Task details – Your answer must be the lines of the entries below, exactly as written, from the first line through the line containing "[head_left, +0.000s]".
══ Supplied material ══
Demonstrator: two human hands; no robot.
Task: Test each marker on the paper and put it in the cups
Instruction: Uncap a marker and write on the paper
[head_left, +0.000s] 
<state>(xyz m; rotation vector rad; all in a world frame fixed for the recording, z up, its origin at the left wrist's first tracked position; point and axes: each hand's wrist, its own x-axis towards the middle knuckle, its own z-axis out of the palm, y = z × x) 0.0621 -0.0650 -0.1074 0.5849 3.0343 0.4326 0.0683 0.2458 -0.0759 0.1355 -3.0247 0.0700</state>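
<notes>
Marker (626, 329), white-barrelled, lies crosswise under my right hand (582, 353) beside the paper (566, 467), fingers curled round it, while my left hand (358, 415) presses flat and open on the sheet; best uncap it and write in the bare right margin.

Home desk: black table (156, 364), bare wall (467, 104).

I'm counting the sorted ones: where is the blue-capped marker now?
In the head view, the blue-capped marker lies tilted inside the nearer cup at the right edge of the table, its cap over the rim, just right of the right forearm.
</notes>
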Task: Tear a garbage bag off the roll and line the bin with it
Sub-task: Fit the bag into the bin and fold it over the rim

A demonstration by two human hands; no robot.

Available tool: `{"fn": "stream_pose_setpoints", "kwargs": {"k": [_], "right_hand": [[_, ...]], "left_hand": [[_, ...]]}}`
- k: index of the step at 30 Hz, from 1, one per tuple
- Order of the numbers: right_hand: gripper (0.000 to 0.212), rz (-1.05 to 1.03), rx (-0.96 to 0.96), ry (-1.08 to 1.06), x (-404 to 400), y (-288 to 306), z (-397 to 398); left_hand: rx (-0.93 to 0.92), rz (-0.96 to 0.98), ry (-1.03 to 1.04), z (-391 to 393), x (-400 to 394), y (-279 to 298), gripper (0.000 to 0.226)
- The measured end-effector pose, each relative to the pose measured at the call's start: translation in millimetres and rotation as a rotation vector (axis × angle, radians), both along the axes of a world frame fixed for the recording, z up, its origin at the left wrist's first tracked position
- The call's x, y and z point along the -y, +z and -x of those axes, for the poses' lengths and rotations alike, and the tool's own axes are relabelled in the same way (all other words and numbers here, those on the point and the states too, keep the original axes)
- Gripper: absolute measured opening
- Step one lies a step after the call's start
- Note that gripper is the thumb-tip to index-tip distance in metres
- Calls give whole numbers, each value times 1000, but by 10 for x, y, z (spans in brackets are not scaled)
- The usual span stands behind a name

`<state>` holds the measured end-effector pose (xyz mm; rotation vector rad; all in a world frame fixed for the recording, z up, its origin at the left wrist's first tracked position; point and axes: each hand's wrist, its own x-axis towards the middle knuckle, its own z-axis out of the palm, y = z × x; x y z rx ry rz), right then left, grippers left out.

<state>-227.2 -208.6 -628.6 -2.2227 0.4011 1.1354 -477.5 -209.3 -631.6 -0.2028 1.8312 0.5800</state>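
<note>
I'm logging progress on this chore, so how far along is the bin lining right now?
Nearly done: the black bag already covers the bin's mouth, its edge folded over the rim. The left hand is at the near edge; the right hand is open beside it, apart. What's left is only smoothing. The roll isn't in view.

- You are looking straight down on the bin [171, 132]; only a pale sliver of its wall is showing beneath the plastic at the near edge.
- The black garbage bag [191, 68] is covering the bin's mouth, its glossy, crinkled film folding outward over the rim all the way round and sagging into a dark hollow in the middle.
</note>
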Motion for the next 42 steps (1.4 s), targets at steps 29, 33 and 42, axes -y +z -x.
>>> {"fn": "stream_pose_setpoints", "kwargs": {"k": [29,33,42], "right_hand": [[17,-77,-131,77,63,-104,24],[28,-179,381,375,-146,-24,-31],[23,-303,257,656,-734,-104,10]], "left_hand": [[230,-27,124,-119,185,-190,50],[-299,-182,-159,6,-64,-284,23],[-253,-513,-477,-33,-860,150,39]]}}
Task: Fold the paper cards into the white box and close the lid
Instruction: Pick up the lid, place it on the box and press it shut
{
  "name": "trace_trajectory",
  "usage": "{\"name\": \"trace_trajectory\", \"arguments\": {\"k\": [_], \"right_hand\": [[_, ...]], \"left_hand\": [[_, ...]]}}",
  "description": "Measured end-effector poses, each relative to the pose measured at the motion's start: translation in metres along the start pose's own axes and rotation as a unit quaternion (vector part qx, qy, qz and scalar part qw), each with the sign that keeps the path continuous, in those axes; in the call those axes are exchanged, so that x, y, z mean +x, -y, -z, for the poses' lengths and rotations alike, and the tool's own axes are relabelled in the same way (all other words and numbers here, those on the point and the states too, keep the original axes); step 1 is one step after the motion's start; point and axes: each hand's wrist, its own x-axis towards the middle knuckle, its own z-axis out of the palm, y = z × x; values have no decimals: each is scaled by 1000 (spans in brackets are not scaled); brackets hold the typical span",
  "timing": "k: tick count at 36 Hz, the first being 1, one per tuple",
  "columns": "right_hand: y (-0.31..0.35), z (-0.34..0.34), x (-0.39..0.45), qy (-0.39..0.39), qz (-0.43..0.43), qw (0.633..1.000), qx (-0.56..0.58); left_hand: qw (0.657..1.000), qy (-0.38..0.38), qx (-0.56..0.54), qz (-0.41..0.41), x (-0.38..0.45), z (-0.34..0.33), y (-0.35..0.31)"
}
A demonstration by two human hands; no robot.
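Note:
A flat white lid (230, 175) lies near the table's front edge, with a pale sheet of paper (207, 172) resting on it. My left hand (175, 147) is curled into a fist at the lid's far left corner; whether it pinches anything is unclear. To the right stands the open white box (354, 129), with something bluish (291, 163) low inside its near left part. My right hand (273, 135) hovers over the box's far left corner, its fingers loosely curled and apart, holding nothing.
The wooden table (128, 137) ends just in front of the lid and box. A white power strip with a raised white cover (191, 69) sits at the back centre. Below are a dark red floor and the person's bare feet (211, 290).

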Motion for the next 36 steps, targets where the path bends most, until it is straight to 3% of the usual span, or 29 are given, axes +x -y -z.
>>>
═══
Response area –
Demonstrator: two human hands; no robot.
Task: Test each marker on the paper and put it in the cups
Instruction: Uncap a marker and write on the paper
[head_left, +0.000s] 

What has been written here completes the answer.